According to news sources, FDA disclosed, after the lawsuit was filed, that it had received notice since 2009 of five deaths purportedly related to the consumption of the company’s caffeinated beverages and was conducting an investigation. FDA spokesperson Shelly Burgess reportedly said that it was not yet clear that the drinks actually caused or contributed to the adverse events. Still, FDA responded in August 2012 to Senator Dick Durbin’s (D-Ill.) request that the agency take action on energy drinks by indicating that caffeine intake of up to 400 milligrams per day is not associated with untoward health effects for most healthy adults. Additional information about FDA’s response appears in Issue 451 of this Update.

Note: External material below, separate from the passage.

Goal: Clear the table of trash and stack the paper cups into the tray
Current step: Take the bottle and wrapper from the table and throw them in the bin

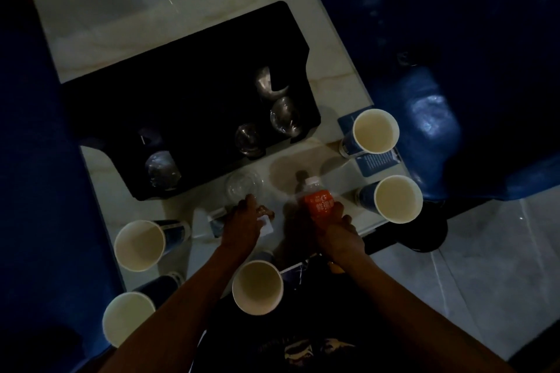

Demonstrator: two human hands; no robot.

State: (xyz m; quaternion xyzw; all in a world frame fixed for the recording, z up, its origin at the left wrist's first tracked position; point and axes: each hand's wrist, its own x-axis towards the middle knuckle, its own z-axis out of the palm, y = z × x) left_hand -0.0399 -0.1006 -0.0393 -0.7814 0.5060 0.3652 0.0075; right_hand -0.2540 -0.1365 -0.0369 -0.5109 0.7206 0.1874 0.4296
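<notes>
Right hand (339, 228) clasping orange bottle (318, 201); left hand (247, 221) closing on white scrap (266, 225); nearest paper cup (257, 286), just below both, likely knocked over.

One head-worn wide-angle view looks steeply down, close over the near edge of the pale marble-patterned table (127, 3), its far edge toward the frame's top.

Orange label on bottle (318, 201) carries white characters, too blurred to read. Blue leaflet (377, 162) print illegible.
</notes>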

With its share price falling 23 percent over two days since FDA confirmed its investigation, Monster Beverage expressed its sympathy to the family that filed the lawsuit, but contended, “Monster does not believe that its products are in any way responsible for the death of Ms. Fournier and intends to vigorously defend the lawsuit.” The company contends that tens of billions of energy drinks have been sold and consumed without incident throughout the world for 25 years, including in excess of 8 billion Monster Energy drinks since 2002. “The company monitors consumer communications it receives, is unaware of any fatality anywhere that has been caused by its products and has never before been the subject of any lawsuit of this nature,” the company said. It also noted that Monster Energy® drinks contain 10 milligrams of caffeine per ounce which compares to 20 milligrams per ounce of freshly brewed coffee. It also pointed to warning labels recommending that children or those sensitive to caffeine not consume the product.

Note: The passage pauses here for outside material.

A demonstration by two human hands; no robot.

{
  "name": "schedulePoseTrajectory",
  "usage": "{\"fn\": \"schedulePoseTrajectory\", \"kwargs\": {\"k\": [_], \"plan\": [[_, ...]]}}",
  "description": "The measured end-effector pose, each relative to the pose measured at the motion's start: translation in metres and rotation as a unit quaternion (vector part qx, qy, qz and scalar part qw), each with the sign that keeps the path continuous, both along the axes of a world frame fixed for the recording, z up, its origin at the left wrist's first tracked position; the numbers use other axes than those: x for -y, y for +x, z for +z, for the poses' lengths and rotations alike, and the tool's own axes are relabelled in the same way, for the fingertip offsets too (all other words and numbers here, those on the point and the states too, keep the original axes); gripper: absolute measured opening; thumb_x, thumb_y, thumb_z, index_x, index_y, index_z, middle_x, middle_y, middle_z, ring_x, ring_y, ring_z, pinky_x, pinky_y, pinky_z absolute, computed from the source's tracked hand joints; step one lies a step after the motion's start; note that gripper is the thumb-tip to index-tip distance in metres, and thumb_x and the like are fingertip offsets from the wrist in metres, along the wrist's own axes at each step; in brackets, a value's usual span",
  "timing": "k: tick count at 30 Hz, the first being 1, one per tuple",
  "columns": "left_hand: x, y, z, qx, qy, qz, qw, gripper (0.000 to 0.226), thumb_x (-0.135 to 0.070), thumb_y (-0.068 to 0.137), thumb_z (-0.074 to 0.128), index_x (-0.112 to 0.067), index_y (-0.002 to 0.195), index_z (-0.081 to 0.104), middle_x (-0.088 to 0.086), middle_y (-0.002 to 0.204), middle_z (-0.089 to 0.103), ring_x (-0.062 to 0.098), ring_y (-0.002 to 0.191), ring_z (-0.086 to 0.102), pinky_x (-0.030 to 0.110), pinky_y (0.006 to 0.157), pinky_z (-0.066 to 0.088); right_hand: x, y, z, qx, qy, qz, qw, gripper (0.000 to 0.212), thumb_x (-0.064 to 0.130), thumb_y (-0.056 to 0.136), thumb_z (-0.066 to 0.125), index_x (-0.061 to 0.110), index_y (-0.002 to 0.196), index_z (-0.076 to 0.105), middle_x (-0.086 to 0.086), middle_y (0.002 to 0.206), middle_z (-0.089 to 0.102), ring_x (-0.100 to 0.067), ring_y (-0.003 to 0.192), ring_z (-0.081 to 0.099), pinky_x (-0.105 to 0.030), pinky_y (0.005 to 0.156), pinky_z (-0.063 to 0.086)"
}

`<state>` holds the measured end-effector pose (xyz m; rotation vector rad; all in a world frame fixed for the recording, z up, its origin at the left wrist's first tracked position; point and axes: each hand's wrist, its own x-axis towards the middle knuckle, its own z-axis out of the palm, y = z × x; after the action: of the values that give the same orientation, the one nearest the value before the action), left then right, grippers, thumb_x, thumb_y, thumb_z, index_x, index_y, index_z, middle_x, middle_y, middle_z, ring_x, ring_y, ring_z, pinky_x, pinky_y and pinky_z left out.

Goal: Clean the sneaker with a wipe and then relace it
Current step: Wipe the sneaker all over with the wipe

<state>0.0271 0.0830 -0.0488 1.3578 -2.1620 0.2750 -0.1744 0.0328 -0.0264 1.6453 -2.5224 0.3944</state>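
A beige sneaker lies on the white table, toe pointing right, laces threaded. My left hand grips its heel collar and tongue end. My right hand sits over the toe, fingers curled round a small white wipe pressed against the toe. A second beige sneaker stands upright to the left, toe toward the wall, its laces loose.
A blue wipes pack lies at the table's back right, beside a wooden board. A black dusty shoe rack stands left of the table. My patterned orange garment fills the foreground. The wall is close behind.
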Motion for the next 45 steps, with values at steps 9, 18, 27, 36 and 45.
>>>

Details about a putative securities class action filed against the company for allegedly filing false and misleading financial statements after news that a state attorney general had subpoenaed company advertising, marketing, ingredients, usage, and sale records also appear in Issue 451 of this Update. Investors are reportedly concerned about the latest energy drink developments, including a report issued in November 2011 by the Substance Abuse and Mental Health Services Administration indicating that 13,114 emergencyroom visits involving energy drinks were logged in 2009, ten times the number reported in 2005.

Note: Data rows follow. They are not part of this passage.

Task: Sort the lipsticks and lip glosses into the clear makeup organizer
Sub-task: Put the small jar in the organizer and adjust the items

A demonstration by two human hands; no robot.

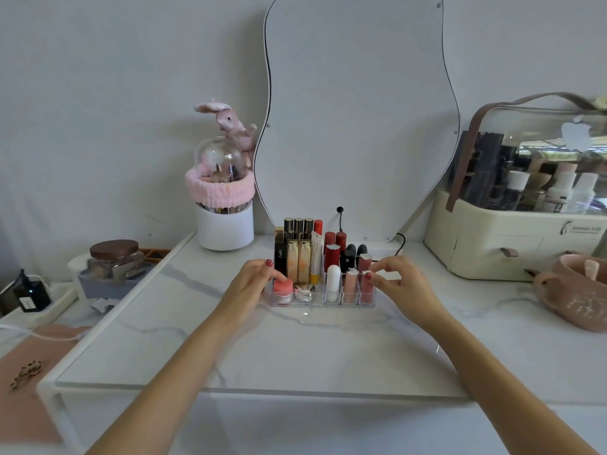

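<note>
The clear makeup organizer (pixel 323 303) stands on the marble tabletop, filled with upright lipsticks and glosses: black and gold tubes (pixel 298 254) at the back left, red tubes (pixel 332 254) in the middle, a white tube (pixel 333 280) and pink glosses (pixel 351 284) in front. A small pink jar (pixel 283 289) sits in the front left compartment. My left hand (pixel 254 284) holds the organizer's left side, thumb touching the pink jar. My right hand (pixel 399 279) is at the right end, its thumb and fingertips pinching the top of a pink gloss (pixel 365 289) in the right compartment.
A wavy mirror (pixel 358 110) leans on the wall behind. A white brush holder (pixel 225 224) with a pink headband stands back left, a cream cosmetics case (pixel 512 231) back right, a pink mug (pixel 578 290) at the right, a lidded glass jar (pixel 115 261) at the left.
</note>
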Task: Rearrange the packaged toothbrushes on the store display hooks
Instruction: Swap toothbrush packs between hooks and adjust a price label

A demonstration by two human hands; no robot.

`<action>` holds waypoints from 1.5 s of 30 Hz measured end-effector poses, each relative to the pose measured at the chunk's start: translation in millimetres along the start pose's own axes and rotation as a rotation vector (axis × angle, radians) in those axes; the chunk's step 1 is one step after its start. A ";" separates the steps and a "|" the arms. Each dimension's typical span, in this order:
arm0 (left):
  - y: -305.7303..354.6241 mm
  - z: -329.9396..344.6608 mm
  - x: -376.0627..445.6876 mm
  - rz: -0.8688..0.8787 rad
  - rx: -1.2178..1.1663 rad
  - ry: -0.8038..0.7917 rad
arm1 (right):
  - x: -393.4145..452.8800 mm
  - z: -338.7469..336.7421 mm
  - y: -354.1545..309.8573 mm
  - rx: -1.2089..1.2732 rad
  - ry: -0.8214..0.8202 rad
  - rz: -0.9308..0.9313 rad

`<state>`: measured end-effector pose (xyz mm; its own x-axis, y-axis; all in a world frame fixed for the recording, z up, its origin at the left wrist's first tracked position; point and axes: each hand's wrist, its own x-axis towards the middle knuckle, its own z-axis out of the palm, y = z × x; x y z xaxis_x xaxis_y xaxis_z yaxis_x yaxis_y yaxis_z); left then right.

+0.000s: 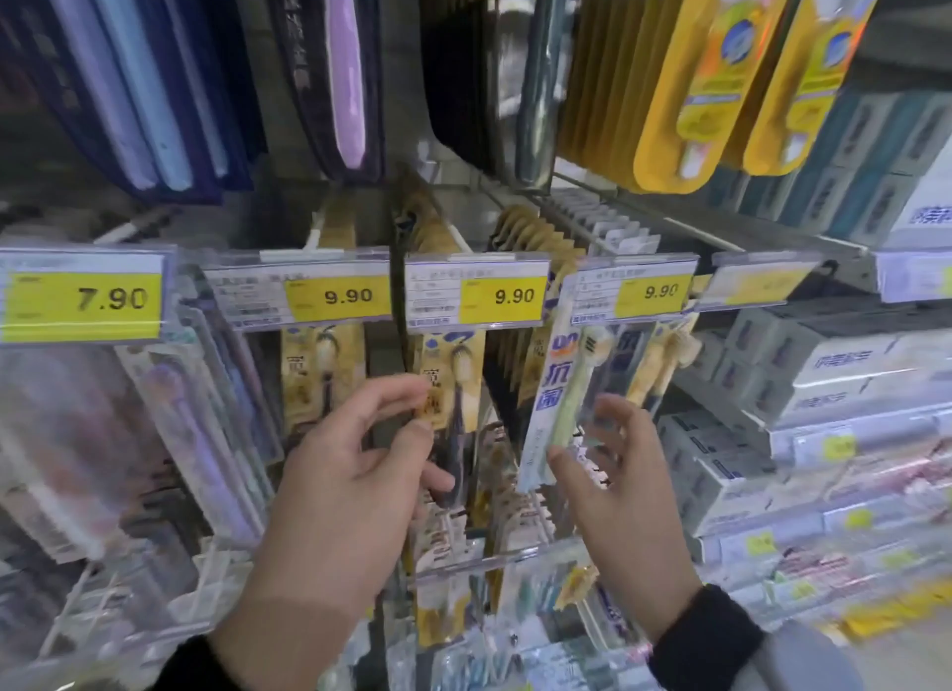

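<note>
Head view: left hand [340, 464] pinches the edge of the front gold pack [453, 381], thumb and forefinger closed on the card's left side, other fingers loosely curled below. The pack hangs on the hook under the middle 9.90 tag [476, 296]; the grip sits on its upper-middle part, likely to steady or square it on the hook.

Right hand [613, 464] holds the white pack [554, 407] low down, thumb under its bottom edge, fingers spread behind its right side. That pack tilts, top up near the right 9.90 tag [636, 291], most of it above the grip. Can't tell if its top is on the hook; the tilt suggests it's mid-hang or mid-removal. More packs queue behind on both hooks.
</note>
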<state>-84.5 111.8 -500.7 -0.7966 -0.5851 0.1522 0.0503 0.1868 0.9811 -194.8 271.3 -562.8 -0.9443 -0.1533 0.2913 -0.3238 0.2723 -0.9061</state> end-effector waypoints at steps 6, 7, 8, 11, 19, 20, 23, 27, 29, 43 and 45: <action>-4.7 26.6 10.0 0.019 0.085 0.177 | 30.0 -2.0 -3.2 0.070 -0.018 -0.148; -5.8 30.1 12.9 0.027 0.068 0.211 | 34.5 -2.6 -3.0 0.073 -0.025 -0.160; -6.4 33.4 15.5 0.036 0.050 0.245 | 38.4 -2.9 -2.0 0.079 -0.038 -0.166; -6.8 38.3 25.7 0.033 0.002 0.292 | 47.0 -3.6 2.0 0.106 -0.039 -0.171; -9.6 44.1 42.1 0.057 0.004 0.287 | 51.1 -22.2 -1.9 0.218 -0.230 -0.175; -10.0 43.8 40.6 0.057 -0.012 0.280 | 50.9 -23.0 -0.8 0.213 -0.243 -0.175; -9.1 43.0 35.1 0.092 0.011 0.277 | 48.4 -23.7 -0.2 0.227 -0.302 -0.177; -5.6 43.3 26.4 0.156 -0.011 0.250 | 44.4 -24.4 -6.9 0.382 -0.429 -0.119; -4.8 40.5 22.0 0.193 -0.050 0.236 | 41.7 -23.9 -10.1 0.439 -0.485 -0.096; 3.7 20.4 2.5 0.348 -0.202 0.154 | 42.7 -34.4 -1.4 0.752 -0.683 0.018; 4.2 20.2 1.3 0.363 -0.178 0.145 | 42.1 -39.4 -0.2 0.674 -0.648 -0.034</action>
<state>-97.4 127.8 -498.8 -0.6156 -0.6135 0.4946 0.4254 0.2696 0.8639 -236.8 302.2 -538.3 -0.6516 -0.7063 0.2767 -0.0557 -0.3192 -0.9461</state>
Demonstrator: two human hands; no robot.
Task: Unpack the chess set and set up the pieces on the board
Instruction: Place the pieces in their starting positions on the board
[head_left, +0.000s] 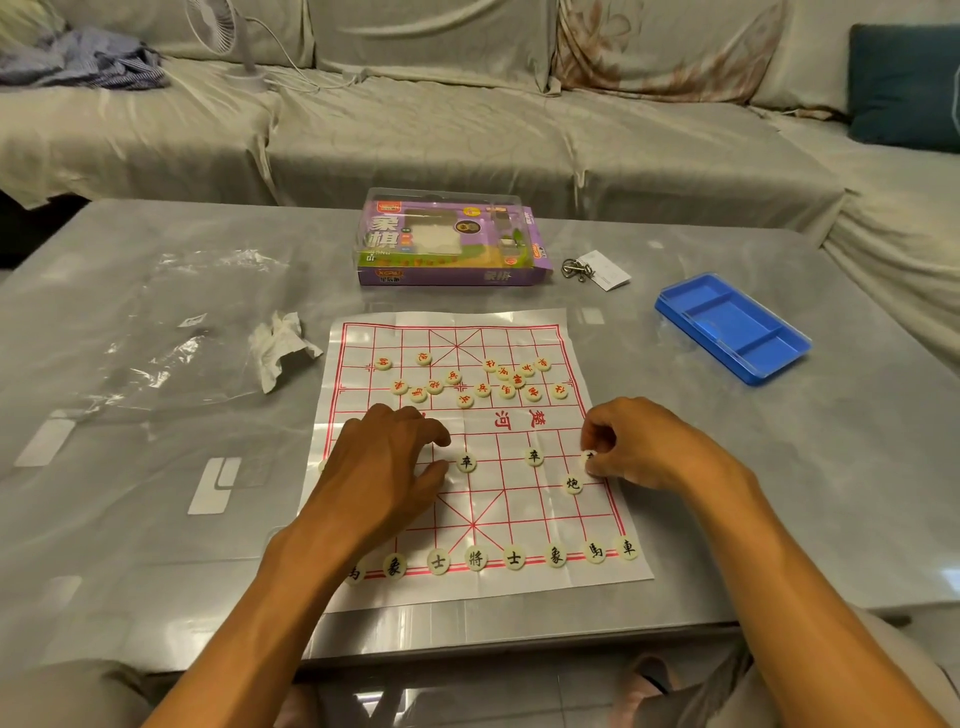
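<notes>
A white paper board (597, 582) with a red grid lies on the grey table. Black-lettered round pieces (476, 558) stand in a row along its near edge. Two black pawns (466, 462) and a cannon (573, 484) sit mid-board. Red-lettered pieces (483, 389) lie scattered on the far half. My left hand (387, 457) rests palm down on the board's left side, fingers spread, hiding what is under it. My right hand (636, 447) pinches a black piece (589, 457) at the board's right edge.
The purple chess box (452, 241) stands behind the board. A blue plastic tray (732, 327) lies at the right, a metal ring puzzle with a paper (597, 269) beside the box. Crumpled tissue (280, 348) and a clear plastic bag (171, 332) lie left. A sofa runs behind the table.
</notes>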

Meanwhile, a putative nationwide class action has been filed against a company that makes REDLINE Xtreme® Energy Drink Watermelon Flavor, alleging that class members “did not bargain for adverse health effects in exchange for their payment of the purchase price.” Mirabella v. Vital Pharm., Inc., No. 0:12-cv-62086-WJZ (U.S. Dist. Ct., S.D. Fla., filed October 23, 2012). While the named plaintiff contends that he was hospitalized with adverse health effects, such as chills, excessive sweating, vomiting, convulsions, chest pain, and rapid heartbeat, he does not seek recovery for personal injury. Alleging violations of Florida’s Deceptive and Unfair Trade Practices Act, unjust enrichment, breach of implied warranties of fitness for purpose and merchantability, and violation of the Magnuson-Moss Warranty Act, the plaintiff seeks actual and compensatory damages, injunctive relief including a corrective advertising and labeling campaign, equitable monetary relief, interest, attorney’s fees, and costs. See Law360, October 22 and 25, 2012; The Wall Street Journal, October 22 and 24, 2012; and The New York Times, October 23, 2012.